* **Exercise goal**
Your response should consist of the entire listing, transcribed exactly, with every image left out.

* **Collected material**
= = = =
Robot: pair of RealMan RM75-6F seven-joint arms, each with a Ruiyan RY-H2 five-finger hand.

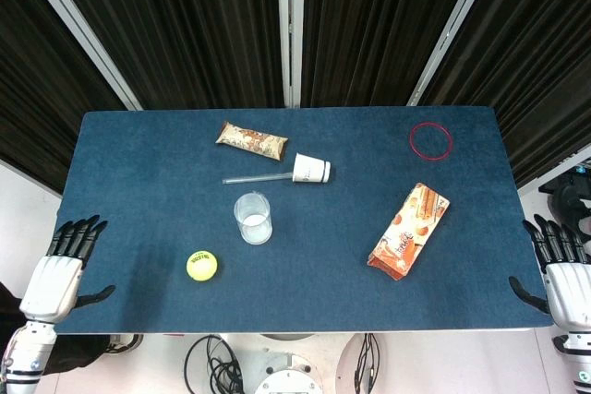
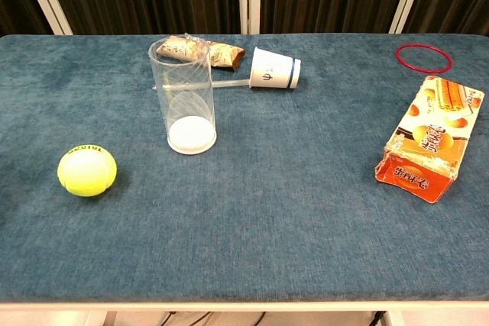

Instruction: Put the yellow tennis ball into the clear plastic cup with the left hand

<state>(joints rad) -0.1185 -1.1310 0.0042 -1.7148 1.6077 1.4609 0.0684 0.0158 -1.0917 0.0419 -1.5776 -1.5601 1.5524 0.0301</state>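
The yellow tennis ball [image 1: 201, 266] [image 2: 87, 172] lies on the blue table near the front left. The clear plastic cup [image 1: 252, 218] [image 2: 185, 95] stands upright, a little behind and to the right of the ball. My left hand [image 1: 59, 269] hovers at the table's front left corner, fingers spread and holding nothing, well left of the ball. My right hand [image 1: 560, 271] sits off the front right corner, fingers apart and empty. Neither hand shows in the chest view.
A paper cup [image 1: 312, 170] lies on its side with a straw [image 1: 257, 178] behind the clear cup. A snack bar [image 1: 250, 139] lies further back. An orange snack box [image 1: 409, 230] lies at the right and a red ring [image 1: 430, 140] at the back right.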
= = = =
* **Exercise answer**
Robot: pair of RealMan RM75-6F seven-joint arms, each with a Ruiyan RY-H2 five-finger hand.


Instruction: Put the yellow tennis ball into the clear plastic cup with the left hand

<state>(joints rad) -0.1185 -1.1310 0.0042 -1.7148 1.6077 1.4609 0.0684 0.0158 -1.0917 0.0419 -1.5776 -1.5601 1.5524 0.0301</state>
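The yellow tennis ball [image 1: 201, 266] [image 2: 87, 172] lies on the blue table near the front left. The clear plastic cup [image 1: 252, 218] [image 2: 185, 95] stands upright, a little behind and to the right of the ball. My left hand [image 1: 59, 269] hovers at the table's front left corner, fingers spread and holding nothing, well left of the ball. My right hand [image 1: 560, 271] sits off the front right corner, fingers apart and empty. Neither hand shows in the chest view.
A paper cup [image 1: 312, 170] lies on its side with a straw [image 1: 257, 178] behind the clear cup. A snack bar [image 1: 250, 139] lies further back. An orange snack box [image 1: 409, 230] lies at the right and a red ring [image 1: 430, 140] at the back right.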

The exercise has been carried out completely.